Vardzia is a fascinating city carved into the cliffside. Historians date the city’s founding to the reign of King Tamar (XII century CE), and although much of the city was destroyed by an earthquake, it is still possible to wander its darkened halls, gaze out over the valley from various viewpoints, and spend a moment in quiet contemplation in an ancient church.
Nearby Atskuri Fortress is also worth a visit. This was once a vitally important defensive complex, and you can still get an impression of how imposing it must have been in its heyday.
On the road between Akhaltsikhe and Borjomi is the entrance to popular Borjomi-Kharagauli National Park, where you’ll find picnic areas, hiking trails through the primeval forest, cool rivers and streams, towering mountains and cliffs, and the impressive Kvabiskhevi Church of the Dormition. Within the church, itself carved into a cliff, you’ll find frescoes depicting a man and a woman who locals believe to be King Tamar and Shota Rustaveli.

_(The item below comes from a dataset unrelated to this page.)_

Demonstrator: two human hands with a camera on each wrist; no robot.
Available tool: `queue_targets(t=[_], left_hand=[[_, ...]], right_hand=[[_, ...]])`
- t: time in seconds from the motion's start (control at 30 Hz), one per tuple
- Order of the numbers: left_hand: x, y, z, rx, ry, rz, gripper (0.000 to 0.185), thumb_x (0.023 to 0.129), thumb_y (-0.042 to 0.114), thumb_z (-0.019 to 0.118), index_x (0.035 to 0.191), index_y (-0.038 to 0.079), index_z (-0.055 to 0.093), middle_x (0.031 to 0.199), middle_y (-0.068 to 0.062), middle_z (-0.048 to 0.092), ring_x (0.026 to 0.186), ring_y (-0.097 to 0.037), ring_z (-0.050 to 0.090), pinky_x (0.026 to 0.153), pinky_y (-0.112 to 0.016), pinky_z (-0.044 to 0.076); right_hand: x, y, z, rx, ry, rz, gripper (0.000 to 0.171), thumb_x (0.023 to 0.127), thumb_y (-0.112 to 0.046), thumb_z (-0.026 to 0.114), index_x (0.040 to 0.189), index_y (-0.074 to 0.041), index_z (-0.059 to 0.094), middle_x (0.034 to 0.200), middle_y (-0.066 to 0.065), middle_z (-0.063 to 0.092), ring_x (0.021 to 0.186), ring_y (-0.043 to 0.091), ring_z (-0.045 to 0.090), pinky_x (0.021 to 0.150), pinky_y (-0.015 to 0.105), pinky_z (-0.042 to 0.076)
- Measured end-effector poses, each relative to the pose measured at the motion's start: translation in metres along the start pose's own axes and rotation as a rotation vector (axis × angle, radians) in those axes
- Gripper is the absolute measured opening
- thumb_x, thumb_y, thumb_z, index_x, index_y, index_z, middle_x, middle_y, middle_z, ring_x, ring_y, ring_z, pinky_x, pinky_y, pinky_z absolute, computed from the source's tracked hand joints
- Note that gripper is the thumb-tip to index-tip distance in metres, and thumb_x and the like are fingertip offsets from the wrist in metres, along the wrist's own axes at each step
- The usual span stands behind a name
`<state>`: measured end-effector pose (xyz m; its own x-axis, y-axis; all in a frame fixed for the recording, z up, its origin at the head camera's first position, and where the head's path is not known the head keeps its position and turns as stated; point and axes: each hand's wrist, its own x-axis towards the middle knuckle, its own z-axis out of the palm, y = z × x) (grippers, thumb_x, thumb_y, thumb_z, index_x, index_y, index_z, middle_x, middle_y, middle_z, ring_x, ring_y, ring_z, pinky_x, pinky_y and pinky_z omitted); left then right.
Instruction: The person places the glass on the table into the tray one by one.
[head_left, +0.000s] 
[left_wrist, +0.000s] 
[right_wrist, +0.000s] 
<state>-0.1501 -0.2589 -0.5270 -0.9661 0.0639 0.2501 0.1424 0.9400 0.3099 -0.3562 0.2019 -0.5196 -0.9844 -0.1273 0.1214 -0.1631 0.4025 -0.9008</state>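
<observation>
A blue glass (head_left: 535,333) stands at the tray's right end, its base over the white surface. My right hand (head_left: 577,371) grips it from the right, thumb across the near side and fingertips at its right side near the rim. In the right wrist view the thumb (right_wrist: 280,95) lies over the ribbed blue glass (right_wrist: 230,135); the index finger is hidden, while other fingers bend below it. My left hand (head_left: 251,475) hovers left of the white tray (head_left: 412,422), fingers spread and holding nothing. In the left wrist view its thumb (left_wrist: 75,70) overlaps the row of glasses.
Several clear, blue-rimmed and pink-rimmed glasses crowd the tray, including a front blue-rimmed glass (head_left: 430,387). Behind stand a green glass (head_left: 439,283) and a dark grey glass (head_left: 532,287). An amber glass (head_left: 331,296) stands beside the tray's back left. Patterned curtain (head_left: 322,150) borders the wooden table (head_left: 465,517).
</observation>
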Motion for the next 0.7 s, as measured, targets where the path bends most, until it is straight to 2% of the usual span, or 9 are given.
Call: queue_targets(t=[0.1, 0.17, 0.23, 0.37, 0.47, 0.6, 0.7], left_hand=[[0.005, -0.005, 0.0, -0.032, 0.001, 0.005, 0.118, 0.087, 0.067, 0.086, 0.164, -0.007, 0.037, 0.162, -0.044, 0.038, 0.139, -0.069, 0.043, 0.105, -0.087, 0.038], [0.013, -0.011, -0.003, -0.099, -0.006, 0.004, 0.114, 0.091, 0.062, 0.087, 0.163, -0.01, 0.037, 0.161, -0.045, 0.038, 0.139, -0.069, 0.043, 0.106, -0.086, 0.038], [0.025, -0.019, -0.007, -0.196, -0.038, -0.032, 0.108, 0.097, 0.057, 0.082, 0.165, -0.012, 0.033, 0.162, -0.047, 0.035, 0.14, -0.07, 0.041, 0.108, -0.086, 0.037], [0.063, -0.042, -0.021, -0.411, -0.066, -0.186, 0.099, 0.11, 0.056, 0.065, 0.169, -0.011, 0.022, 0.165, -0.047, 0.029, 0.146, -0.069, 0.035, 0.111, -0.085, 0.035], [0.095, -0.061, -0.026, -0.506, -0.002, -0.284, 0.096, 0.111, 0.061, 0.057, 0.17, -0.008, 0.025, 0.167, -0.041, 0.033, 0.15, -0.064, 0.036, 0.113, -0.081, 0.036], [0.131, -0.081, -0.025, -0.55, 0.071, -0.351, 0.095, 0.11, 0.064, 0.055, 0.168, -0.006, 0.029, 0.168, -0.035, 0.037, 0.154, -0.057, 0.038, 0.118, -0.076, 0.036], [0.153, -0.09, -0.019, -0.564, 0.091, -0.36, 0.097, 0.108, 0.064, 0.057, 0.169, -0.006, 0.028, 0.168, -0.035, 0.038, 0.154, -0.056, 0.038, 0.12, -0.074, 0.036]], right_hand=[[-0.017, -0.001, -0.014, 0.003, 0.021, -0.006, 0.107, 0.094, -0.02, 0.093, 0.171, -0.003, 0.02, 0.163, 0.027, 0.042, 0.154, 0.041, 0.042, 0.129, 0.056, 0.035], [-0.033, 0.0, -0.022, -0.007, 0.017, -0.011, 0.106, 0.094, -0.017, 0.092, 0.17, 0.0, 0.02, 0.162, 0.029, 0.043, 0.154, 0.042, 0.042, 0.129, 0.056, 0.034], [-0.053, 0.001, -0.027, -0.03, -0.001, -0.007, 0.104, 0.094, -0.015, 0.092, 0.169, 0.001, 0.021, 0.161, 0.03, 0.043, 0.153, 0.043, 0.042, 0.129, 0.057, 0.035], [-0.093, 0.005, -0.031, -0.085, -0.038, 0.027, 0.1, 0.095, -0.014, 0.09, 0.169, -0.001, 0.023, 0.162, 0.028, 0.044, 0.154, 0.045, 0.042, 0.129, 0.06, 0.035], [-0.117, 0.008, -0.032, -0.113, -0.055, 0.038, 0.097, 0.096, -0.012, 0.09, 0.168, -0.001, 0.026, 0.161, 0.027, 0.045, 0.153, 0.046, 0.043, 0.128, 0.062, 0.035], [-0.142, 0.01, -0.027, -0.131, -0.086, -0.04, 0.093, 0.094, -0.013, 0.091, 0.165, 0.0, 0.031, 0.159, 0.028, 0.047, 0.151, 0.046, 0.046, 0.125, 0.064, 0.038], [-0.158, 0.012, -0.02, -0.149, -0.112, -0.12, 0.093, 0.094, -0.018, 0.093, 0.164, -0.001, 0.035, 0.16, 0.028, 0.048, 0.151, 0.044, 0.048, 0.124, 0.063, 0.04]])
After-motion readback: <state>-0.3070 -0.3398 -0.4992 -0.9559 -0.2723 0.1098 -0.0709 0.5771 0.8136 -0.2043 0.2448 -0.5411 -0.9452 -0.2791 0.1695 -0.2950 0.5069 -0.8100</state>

Following this same road will eventually bring you to the aptly named Green Monastery, surrounded by a verdant forest. Spending a moment to soak in the serenity at this ancient place of worship is well worth the drive.
While you’re in the area, you should also pay a visit to the resort city of Borjomi, famed for its beautiful landscapes and the pride of the city - Borjomi Park, where you can sample the famous mineral water that is served in restaurants across Georgia and beyond.
It might not be as well known as Batumi, Kazbegi, or Tbilisi, but Akhaltsikhe is a hidden gem packed with charm. Add it to your bucket list!